_ABOUT THIS TASK_
Go through the material below and return each line with the string "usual" in it.
======== SOURCE MATERIAL ========
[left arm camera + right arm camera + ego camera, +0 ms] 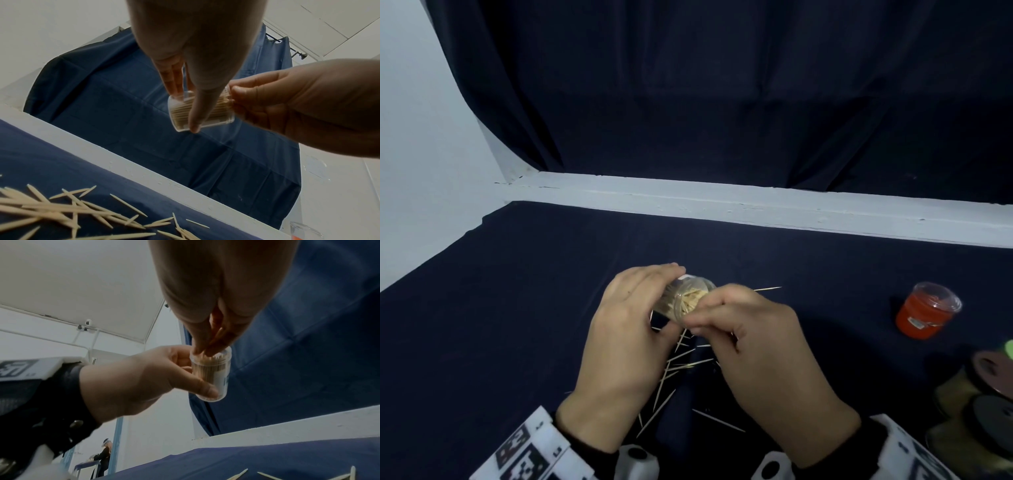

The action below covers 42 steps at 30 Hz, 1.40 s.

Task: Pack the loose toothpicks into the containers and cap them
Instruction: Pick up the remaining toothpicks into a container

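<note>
My left hand (pixel 666 298) grips a clear round container (pixel 688 298) and holds it tilted above the table, its mouth toward my right hand. The container (pixel 213 376) is packed with toothpicks. My right hand (pixel 695 322) has its fingertips (pixel 203 350) pinched together at the container's mouth on toothpicks. In the left wrist view my left thumb lies across the container (pixel 222 113). Several loose toothpicks (pixel 681 366) lie scattered on the dark blue cloth below both hands, and the same toothpicks (pixel 72 211) fill the left wrist view's lower left.
A red container (pixel 924 311) with a clear cap stands at the right. At the right edge sit gold-coloured containers with dark lids (pixel 983 404). A white ledge (pixel 722 205) runs along the table's back, with a dark curtain behind it.
</note>
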Tool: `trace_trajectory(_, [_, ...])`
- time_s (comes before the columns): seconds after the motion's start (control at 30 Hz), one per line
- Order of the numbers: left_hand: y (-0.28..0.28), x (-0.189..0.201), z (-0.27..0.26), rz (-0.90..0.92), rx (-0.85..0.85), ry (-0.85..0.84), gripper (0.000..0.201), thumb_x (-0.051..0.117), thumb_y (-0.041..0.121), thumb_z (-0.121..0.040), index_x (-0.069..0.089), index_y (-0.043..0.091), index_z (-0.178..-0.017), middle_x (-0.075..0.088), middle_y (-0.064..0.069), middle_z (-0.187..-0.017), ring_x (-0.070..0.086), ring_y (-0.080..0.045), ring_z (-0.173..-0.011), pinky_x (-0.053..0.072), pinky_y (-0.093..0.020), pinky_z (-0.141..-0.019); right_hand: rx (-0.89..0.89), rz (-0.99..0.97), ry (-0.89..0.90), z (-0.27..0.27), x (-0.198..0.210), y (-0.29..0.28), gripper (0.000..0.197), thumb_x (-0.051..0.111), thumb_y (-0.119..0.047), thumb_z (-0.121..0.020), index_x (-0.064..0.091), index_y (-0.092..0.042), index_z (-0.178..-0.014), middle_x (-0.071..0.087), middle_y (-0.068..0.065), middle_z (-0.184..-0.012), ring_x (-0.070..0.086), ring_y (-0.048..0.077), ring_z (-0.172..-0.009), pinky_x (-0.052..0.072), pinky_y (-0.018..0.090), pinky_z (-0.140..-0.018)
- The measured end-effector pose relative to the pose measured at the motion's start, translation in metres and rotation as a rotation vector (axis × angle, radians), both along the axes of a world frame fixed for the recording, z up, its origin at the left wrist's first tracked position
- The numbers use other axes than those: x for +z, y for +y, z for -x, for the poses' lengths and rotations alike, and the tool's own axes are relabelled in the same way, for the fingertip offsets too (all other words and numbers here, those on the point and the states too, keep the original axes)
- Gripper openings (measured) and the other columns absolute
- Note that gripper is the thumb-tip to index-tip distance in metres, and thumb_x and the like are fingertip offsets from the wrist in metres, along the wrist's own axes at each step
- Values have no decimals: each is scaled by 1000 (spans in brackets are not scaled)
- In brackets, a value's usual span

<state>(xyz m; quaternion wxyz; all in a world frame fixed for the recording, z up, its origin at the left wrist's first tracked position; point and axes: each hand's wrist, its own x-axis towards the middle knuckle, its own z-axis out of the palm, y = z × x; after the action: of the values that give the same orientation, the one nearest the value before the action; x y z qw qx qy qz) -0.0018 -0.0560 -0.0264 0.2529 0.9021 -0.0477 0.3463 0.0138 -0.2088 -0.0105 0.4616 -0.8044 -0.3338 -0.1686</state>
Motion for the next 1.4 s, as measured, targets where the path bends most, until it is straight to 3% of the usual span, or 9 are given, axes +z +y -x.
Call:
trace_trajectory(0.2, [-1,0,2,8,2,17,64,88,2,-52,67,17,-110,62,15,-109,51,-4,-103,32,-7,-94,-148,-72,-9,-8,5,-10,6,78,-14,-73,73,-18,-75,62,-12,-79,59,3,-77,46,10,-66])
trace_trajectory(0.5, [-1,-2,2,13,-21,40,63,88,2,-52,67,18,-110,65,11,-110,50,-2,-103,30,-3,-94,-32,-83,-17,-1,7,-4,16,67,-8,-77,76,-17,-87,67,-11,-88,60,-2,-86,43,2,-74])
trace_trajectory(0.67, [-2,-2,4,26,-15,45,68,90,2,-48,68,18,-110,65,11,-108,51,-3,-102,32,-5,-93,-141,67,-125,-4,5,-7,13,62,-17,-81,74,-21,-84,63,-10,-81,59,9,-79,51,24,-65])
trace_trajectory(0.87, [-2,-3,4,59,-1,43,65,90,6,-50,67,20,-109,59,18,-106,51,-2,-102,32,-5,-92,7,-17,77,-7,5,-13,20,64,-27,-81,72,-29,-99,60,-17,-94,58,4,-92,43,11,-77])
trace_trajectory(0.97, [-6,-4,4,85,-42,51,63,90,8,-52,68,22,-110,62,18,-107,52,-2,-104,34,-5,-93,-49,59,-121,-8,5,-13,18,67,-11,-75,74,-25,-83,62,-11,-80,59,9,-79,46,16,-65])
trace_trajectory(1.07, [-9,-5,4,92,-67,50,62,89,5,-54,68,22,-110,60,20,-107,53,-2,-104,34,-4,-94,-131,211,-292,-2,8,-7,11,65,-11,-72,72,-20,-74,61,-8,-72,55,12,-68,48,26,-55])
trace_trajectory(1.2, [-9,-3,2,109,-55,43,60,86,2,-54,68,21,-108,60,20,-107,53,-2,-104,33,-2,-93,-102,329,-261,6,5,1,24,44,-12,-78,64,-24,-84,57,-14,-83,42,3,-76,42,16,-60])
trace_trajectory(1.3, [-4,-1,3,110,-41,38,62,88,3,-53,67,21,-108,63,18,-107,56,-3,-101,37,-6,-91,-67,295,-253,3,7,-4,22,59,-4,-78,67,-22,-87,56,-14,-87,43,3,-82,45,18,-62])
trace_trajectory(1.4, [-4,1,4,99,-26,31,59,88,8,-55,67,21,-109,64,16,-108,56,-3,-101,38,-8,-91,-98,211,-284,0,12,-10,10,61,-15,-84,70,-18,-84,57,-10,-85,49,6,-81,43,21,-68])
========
_YOUR SOLUTION_
- In brackets, a value's usual span
Motion for the next 1.4 s, as measured, targets where the path bends most, until it is straight to 3% of the usual span, or 9 are given, axes +z +y -x.

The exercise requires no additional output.